PROBLEM TO SOLVE - When counting, include every line of the data that holds "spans", then state the total alone.

MATERIAL FOR THE TASK -

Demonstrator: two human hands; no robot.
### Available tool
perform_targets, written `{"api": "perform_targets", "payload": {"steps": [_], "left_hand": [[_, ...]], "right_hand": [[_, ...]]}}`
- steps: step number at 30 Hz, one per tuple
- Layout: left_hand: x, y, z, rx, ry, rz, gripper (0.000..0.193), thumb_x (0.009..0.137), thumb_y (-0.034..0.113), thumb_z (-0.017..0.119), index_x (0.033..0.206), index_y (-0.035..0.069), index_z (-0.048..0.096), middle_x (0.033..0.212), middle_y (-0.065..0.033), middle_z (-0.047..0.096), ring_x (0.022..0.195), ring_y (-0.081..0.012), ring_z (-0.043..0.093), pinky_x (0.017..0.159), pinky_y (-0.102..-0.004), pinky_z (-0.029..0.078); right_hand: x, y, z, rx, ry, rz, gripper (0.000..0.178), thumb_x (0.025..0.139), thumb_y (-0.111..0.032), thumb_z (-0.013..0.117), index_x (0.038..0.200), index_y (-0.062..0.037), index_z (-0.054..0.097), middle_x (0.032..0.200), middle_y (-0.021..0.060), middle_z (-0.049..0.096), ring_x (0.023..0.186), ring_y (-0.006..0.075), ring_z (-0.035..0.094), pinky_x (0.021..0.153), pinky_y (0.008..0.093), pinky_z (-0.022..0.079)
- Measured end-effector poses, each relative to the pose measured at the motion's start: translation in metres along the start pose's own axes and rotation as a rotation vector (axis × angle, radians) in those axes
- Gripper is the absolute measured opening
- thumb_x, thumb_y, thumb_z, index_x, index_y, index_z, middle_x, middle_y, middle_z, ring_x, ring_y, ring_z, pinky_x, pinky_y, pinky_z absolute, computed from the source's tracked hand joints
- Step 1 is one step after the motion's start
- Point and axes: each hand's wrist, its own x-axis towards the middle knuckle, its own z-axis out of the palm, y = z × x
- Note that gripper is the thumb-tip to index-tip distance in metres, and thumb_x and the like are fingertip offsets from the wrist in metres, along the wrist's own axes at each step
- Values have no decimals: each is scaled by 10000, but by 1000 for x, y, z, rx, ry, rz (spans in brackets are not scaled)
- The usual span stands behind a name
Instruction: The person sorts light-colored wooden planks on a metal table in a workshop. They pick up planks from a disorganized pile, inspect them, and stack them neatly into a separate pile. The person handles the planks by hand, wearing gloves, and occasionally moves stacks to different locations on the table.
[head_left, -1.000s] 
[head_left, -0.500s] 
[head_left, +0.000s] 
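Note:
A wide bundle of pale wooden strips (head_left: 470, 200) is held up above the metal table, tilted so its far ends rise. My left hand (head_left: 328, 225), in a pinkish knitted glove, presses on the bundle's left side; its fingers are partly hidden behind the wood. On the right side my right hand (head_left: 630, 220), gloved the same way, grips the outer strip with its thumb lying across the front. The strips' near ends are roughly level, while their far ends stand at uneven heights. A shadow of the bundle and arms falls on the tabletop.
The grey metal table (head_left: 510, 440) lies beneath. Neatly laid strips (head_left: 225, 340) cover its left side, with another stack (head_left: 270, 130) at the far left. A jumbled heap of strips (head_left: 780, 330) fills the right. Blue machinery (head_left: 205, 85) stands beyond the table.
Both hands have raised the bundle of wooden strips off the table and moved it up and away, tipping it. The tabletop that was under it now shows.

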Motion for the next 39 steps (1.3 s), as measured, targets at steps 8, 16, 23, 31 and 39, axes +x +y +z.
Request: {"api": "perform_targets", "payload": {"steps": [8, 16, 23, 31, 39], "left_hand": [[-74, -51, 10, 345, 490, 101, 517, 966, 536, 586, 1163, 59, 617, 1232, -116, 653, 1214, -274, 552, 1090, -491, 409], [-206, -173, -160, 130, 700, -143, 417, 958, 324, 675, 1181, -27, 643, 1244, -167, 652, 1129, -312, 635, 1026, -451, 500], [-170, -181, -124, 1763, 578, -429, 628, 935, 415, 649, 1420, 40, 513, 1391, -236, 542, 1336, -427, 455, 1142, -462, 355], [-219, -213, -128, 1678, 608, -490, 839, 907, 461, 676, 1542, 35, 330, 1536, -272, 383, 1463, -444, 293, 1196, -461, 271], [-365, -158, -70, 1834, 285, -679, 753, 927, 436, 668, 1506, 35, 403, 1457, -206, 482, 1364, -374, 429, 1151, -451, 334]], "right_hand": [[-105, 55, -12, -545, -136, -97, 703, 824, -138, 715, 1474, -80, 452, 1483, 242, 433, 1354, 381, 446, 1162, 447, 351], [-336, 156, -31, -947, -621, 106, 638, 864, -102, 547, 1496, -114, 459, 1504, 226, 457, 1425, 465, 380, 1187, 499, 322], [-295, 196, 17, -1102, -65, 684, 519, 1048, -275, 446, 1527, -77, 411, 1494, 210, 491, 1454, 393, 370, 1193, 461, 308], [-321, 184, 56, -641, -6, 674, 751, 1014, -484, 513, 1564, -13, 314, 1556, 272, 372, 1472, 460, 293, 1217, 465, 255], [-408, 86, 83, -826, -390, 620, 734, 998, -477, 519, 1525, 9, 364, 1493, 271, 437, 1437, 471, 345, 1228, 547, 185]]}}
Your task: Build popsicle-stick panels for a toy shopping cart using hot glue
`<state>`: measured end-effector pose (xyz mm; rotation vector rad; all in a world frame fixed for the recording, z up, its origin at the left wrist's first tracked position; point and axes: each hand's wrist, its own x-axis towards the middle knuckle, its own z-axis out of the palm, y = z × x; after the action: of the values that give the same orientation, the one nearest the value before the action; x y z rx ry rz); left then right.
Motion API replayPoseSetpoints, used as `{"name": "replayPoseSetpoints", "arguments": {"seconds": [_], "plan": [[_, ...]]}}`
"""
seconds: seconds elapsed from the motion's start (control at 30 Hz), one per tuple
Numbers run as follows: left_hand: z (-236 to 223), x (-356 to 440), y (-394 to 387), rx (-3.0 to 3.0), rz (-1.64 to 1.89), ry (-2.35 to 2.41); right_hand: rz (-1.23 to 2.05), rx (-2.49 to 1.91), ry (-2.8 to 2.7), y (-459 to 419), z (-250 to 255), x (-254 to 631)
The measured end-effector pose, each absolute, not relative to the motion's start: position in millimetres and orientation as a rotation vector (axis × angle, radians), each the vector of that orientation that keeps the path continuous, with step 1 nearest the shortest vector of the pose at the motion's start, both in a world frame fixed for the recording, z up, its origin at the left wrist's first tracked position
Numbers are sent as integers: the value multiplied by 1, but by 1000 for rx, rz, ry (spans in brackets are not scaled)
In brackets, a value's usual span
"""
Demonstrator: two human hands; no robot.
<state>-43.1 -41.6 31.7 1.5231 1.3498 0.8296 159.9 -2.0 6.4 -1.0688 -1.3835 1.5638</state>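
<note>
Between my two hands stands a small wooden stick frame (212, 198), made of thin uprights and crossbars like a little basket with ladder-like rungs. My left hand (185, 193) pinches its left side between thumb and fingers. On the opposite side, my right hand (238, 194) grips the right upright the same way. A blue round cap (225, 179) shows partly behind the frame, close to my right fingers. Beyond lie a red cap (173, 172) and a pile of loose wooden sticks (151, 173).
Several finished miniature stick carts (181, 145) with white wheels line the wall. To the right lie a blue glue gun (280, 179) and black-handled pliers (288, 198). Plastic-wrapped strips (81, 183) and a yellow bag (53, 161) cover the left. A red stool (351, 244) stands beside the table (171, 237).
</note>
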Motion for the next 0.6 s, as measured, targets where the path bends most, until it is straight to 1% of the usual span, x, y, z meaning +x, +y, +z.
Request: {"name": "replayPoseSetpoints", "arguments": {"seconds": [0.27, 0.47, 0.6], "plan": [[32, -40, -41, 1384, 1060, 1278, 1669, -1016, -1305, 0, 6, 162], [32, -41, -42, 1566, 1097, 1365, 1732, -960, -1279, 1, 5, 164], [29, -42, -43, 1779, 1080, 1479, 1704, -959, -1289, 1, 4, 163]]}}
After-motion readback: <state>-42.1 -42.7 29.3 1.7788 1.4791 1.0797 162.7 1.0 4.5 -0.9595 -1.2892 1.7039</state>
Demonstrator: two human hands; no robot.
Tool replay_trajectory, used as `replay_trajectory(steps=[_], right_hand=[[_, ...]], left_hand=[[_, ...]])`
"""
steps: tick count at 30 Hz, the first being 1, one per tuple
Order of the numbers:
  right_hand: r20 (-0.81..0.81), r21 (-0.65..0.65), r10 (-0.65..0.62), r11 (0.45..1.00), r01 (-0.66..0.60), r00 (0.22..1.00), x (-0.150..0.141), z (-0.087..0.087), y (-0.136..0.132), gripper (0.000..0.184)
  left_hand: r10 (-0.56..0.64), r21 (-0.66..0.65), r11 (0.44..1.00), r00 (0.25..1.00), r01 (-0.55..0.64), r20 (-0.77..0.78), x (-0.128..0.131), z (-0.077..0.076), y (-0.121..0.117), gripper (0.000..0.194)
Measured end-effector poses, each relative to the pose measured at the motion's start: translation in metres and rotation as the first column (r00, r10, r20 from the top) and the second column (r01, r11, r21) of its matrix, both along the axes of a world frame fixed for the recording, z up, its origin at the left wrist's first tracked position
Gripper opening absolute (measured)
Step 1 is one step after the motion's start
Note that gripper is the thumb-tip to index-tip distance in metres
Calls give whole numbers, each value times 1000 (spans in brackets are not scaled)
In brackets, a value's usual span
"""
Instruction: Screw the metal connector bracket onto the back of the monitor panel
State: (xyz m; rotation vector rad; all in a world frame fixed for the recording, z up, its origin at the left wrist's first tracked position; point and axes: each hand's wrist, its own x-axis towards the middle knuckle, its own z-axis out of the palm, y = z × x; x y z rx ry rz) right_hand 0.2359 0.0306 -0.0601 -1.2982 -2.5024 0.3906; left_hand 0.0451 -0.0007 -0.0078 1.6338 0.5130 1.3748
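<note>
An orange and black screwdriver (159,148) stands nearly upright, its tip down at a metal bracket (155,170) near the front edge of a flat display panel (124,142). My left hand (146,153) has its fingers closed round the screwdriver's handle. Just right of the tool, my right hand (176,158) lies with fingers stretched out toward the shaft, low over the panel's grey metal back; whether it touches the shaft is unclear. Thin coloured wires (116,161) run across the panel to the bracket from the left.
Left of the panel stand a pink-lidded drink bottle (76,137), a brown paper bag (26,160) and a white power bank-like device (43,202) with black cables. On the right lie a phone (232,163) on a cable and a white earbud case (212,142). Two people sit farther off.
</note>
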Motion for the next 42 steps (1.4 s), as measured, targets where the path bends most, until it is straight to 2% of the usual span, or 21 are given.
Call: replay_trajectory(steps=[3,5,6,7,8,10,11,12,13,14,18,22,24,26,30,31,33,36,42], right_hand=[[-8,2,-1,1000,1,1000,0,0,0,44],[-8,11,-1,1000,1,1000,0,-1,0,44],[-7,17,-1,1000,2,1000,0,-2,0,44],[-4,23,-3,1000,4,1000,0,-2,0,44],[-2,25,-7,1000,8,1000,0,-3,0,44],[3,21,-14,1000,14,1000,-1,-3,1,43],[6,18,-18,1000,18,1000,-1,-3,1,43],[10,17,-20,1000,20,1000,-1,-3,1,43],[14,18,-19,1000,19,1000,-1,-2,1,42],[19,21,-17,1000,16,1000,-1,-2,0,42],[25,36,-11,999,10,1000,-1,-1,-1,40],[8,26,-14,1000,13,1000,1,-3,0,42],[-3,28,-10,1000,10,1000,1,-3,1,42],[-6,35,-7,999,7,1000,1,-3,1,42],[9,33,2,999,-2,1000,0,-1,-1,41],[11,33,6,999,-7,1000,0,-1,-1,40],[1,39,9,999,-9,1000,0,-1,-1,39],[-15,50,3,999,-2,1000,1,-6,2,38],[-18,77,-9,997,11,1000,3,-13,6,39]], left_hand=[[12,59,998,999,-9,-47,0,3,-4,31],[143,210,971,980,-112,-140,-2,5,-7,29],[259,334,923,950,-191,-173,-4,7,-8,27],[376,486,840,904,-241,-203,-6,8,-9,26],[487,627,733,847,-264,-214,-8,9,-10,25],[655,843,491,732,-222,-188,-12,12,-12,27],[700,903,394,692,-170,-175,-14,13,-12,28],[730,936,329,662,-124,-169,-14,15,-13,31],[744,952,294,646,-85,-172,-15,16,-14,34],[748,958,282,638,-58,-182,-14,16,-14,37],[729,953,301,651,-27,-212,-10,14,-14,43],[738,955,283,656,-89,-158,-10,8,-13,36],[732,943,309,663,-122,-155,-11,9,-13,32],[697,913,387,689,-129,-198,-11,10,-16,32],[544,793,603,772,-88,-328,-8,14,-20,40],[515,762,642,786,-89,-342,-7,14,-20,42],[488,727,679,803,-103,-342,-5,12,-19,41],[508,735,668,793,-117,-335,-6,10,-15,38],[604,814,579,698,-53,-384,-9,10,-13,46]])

SOLUTION FOR THIS EXERCISE - 3